**EXERCISE**
Read the entries that follow and give each one again precisely.

------------

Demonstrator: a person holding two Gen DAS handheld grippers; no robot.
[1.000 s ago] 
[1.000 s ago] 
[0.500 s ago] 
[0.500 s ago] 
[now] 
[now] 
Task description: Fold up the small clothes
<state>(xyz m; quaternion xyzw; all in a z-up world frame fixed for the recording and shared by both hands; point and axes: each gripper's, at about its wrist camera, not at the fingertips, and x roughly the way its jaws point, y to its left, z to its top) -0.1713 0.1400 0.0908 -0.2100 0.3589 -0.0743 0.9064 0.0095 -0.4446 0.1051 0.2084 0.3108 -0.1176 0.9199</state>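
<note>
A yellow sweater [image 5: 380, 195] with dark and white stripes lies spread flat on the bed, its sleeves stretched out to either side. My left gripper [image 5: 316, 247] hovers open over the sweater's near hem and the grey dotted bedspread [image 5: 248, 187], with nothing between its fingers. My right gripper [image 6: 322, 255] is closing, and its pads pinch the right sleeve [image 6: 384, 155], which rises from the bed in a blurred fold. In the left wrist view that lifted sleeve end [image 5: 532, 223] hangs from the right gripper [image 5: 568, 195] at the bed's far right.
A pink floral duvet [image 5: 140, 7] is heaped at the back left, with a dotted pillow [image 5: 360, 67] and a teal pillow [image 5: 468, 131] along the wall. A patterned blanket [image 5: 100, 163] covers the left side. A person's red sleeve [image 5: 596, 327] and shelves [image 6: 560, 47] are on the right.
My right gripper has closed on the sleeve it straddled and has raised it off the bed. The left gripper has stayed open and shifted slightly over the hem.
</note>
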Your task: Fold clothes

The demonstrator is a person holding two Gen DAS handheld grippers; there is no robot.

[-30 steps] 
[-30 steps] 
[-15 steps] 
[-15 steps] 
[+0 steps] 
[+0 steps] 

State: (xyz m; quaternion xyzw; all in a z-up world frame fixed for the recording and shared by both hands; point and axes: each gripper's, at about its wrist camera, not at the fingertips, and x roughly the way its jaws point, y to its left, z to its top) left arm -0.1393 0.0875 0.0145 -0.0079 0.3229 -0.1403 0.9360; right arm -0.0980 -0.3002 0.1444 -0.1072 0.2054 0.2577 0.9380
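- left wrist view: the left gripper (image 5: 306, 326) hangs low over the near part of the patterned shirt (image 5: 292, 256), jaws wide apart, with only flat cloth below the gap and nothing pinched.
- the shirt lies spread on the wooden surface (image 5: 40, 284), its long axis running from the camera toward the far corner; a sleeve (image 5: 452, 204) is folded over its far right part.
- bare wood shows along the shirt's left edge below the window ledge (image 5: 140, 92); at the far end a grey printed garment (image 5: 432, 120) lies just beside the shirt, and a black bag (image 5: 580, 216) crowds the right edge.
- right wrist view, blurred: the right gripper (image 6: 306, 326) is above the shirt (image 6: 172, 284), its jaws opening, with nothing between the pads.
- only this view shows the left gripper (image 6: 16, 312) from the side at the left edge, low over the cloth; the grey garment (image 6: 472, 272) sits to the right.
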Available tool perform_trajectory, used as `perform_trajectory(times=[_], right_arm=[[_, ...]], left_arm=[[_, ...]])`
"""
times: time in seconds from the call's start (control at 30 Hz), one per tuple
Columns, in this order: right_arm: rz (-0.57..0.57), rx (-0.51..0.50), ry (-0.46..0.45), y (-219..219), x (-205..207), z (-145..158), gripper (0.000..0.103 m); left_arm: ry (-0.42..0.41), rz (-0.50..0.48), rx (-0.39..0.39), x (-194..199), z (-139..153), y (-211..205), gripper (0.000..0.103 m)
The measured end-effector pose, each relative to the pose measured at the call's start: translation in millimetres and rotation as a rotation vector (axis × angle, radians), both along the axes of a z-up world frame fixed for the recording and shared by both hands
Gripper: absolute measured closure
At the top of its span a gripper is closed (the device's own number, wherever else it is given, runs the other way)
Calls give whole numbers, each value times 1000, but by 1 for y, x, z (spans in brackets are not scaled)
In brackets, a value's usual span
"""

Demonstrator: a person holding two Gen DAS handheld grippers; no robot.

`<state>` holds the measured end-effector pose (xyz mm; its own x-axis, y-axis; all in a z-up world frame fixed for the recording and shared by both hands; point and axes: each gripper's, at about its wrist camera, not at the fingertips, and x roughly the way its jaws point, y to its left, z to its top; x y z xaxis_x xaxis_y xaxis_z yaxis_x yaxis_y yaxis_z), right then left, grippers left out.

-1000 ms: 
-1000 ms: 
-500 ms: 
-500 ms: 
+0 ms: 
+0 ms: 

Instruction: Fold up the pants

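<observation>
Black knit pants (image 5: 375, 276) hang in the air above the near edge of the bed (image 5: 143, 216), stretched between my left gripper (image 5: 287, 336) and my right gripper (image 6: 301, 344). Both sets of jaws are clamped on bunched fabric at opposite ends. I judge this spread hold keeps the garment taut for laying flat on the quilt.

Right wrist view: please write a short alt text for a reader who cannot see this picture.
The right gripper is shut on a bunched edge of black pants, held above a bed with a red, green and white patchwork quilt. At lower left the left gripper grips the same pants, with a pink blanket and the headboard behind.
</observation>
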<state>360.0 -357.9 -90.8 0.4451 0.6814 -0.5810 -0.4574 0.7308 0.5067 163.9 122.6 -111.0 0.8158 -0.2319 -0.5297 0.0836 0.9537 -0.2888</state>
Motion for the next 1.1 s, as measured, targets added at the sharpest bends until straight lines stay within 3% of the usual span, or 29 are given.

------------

**PROBLEM SOLUTION**
Demonstrator: a person holding two Gen DAS handheld grippers; no robot.
[1.000 s ago] 
[1.000 s ago] 
[0.500 s ago] 
[0.500 s ago] 
[now] 
[now] 
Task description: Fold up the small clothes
<state>(xyz m; quaternion xyzw; all in a z-up world frame fixed for the recording and shared by both hands; point and axes: each gripper's, at about its wrist camera, not at the fingertips, and x roughly the way its jaws point, y to its left, z to its top) -0.1713 0.1400 0.0908 -0.2100 0.3589 -0.0743 0.9064 0.0095 -0.4446 0.1051 0.2084 0.3108 -0.1176 0.9199</state>
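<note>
A yellow sweater [image 5: 380, 195] with dark and white stripes lies spread flat on the bed, its sleeves stretched out to either side. My left gripper [image 5: 316, 247] hovers open over the sweater's near hem and the grey dotted bedspread [image 5: 248, 187], with nothing between its fingers. My right gripper [image 6: 322, 255] is closing, and its pads pinch the right sleeve [image 6: 384, 155], which rises from the bed in a blurred fold. In the left wrist view that lifted sleeve end [image 5: 532, 223] hangs from the right gripper [image 5: 568, 195] at the bed's far right.
A pink floral duvet [image 5: 140, 7] is heaped at the back left, with a dotted pillow [image 5: 360, 67] and a teal pillow [image 5: 468, 131] along the wall. A patterned blanket [image 5: 100, 163] covers the left side. A person's red sleeve [image 5: 596, 327] and shelves [image 6: 560, 47] are on the right.
My right gripper has closed on the sleeve it straddled and has raised it off the bed. The left gripper has stayed open and shifted slightly over the hem.
</note>
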Your task: Fold clothes

The demonstrator is a person holding two Gen DAS handheld grippers; there is no robot.

[-30 steps] 
[-30 steps] 
[-15 steps] 
[-15 steps] 
[+0 steps] 
[+0 steps] 

State: (xyz m; quaternion xyzw; all in a z-up world frame fixed for the recording and shared by both hands; point and axes: each gripper's, at about its wrist camera, not at the fingertips, and x roughly the way its jaws point, y to its left, z to its top) left arm -0.1393 0.0875 0.0145 -0.0079 0.3229 -0.1403 0.9360; right arm -0.0980 -0.3002 0.1444 -0.1072 0.2054 0.2577 0.9380
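- left wrist view: the left gripper (image 5: 306, 326) hangs low over the near part of the patterned shirt (image 5: 292, 256), jaws wide apart, with only flat cloth below the gap and nothing pinched.
- the shirt lies spread on the wooden surface (image 5: 40, 284), its long axis running from the camera toward the far corner; a sleeve (image 5: 452, 204) is folded over its far right part.
- bare wood shows along the shirt's left edge below the window ledge (image 5: 140, 92); at the far end a grey printed garment (image 5: 432, 120) lies just beside the shirt, and a black bag (image 5: 580, 216) crowds the right edge.
- right wrist view, blurred: the right gripper (image 6: 306, 326) is above the shirt (image 6: 172, 284), its jaws opening, with nothing between the pads.
- only this view shows the left gripper (image 6: 16, 312) from the side at the left edge, low over the cloth; the grey garment (image 6: 472, 272) sits to the right.
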Available tool perform_trajectory, used as `perform_trajectory(times=[_], right_arm=[[_, ...]], left_arm=[[_, ...]])`
"""
times: time in seconds from the call's start (control at 30 Hz), one per tuple
Columns, in this order: right_arm: rz (-0.57..0.57), rx (-0.51..0.50), ry (-0.46..0.45), y (-219..219), x (-205..207), z (-145..158), gripper (0.000..0.103 m); left_arm: ry (-0.42..0.41), rz (-0.50..0.48), rx (-0.39..0.39), x (-194..199), z (-139..153), y (-211..205), gripper (0.000..0.103 m)
The measured end-effector pose, each relative to the pose measured at the call's start: translation in millimetres and rotation as a rotation vector (axis × angle, radians), both along the axes of a z-up world frame fixed for the recording and shared by both hands
Gripper: absolute measured closure
At the top of its span a gripper is closed (the device's own number, wherever else it is given, runs the other way)
Calls give whole numbers, each value times 1000, but by 1 for y, x, z (spans in brackets are not scaled)
In brackets, a value's usual span
"""

Demonstrator: a person holding two Gen DAS handheld grippers; no robot.

`<state>` holds the measured end-effector pose (xyz mm; its own x-axis, y-axis; all in a z-up world frame fixed for the recording and shared by both hands; point and axes: each gripper's, at about its wrist camera, not at the fingertips, and x roughly the way its jaws point, y to its left, z to its top; x y z xaxis_x xaxis_y xaxis_z yaxis_x yaxis_y yaxis_z), right then left, grippers left out.

-1000 ms: 
-1000 ms: 
-500 ms: 
-500 ms: 
+0 ms: 
+0 ms: 

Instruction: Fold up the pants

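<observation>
Black knit pants (image 5: 375, 276) hang in the air above the near edge of the bed (image 5: 143, 216), stretched between my left gripper (image 5: 287, 336) and my right gripper (image 6: 301, 344). Both sets of jaws are clamped on bunched fabric at opposite ends. I judge this spread hold keeps the garment taut for laying flat on the quilt.

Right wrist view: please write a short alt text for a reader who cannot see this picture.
The right gripper is shut on a bunched edge of black pants, held above a bed with a red, green and white patchwork quilt. At lower left the left gripper grips the same pants, with a pink blanket and the headboard behind.
</observation>
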<state>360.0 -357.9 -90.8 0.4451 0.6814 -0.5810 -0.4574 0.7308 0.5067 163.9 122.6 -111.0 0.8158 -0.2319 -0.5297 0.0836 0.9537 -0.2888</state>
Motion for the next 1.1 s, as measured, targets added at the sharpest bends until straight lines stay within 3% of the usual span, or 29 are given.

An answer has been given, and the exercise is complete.